Identification of SNP interactions using logic regression

Holger Schwender* and Katja Ickstadt

Collaborative Research Center 475, Department of Statistics, University of Dortmund, 44221 Dortmund, Germany holger.schwender{at}udo.edu

* To whom correspondence should be addressed.

Interactions of single nucleotide polymorphisms (SNPs) are assumed to be responsible for complex diseases such as sporadic breast cancer. Important goals of studies concerned with such genetic data are thus to identify combinations of SNPs that lead to a higher risk of developing a disease and to measure the importance of these interactions. There are many approaches based on classification methods such as CART and random forests that allow measuring the importance of single variables. But none of these methods enable the importance of combinations of variables to be quantified directly. In this paper, we show how logic regression can be employed to identify SNP interactions explanatory for the disease status in a case–control study and propose 2 measures for quantifying the importance of these interactions for classification.

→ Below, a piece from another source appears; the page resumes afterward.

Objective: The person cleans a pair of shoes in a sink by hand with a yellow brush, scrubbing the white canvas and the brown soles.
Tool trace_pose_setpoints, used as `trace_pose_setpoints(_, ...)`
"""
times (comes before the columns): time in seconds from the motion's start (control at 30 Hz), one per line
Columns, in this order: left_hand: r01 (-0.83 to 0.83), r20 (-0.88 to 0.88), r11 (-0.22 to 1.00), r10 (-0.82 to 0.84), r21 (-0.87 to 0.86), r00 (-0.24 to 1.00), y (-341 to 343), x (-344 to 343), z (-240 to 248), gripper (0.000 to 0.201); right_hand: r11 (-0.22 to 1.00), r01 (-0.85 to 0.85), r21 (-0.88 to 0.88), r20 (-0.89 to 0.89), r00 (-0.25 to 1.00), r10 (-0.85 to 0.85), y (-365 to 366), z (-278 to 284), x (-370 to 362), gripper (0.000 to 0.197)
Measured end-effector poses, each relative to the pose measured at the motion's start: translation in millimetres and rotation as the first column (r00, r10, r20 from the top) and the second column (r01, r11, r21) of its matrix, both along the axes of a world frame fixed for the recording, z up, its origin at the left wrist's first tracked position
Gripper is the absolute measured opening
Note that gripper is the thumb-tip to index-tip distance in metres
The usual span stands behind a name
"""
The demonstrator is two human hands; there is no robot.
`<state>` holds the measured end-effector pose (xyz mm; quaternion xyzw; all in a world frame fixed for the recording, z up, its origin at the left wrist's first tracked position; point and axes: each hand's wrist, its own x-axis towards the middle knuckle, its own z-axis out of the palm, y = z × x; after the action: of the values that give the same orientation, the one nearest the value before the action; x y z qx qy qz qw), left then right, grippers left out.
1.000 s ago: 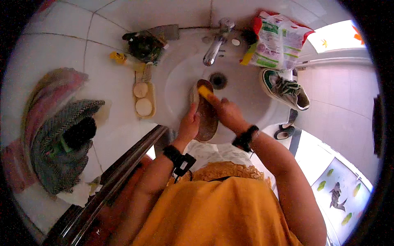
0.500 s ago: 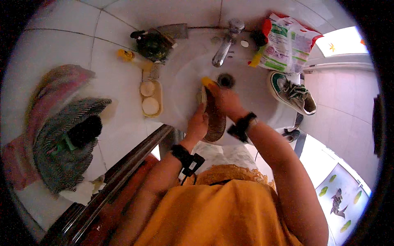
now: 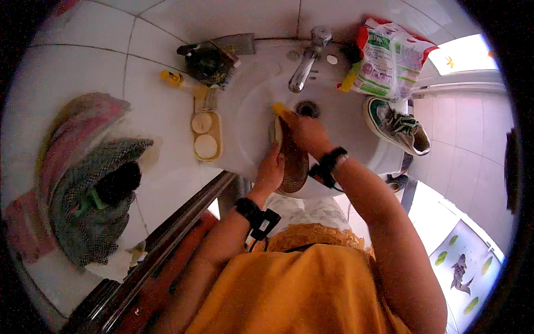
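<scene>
A shoe [image 3: 295, 167] is held over the near part of the white sink [image 3: 245, 111], its brown patterned sole turned up. My left hand [image 3: 271, 168] grips its left side, fingers wrapped along the edge. Closed over its far end is my right hand [image 3: 307, 133], holding a small yellow tool [image 3: 280, 108] against the shoe. Only the tool's yellow tip shows past the fingers, so its kind is hidden. Its mate, a green and white lace-up sneaker [image 3: 396, 127], lies on the sink's right rim. Just beyond my right hand is the dark drain [image 3: 307, 109].
A chrome faucet [image 3: 303, 69] reaches over the basin. At the back right stands a red and white plastic bag [image 3: 389, 61]. A soap dish [image 3: 207, 136] with two round pale bars sits on the left rim, below a dark bowl-like item [image 3: 210, 62]. Cloths [image 3: 89, 195] hang far left.
Both hands stay on the shoe in nearly the same place. The whole view has shifted slightly; nothing was picked up or let go.
</scene>
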<state>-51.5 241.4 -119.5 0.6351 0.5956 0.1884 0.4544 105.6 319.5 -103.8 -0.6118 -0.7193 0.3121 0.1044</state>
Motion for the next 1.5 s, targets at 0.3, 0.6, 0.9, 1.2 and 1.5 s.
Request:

These approaches are then applied on the one hand to simulated data sets and on the other hand to the SNP data of the GENICA study, a study dedicated to the identification of genetic and gene–environment interactions associated with sporadic breast cancer.

Keywords: Feature selection; GENICA; Single nucleotide polymorphism; Variable importance measure

Received July 5, 2006; revised November 29, 2006; revised March 2, 2007; accepted for publication April 25, 2007.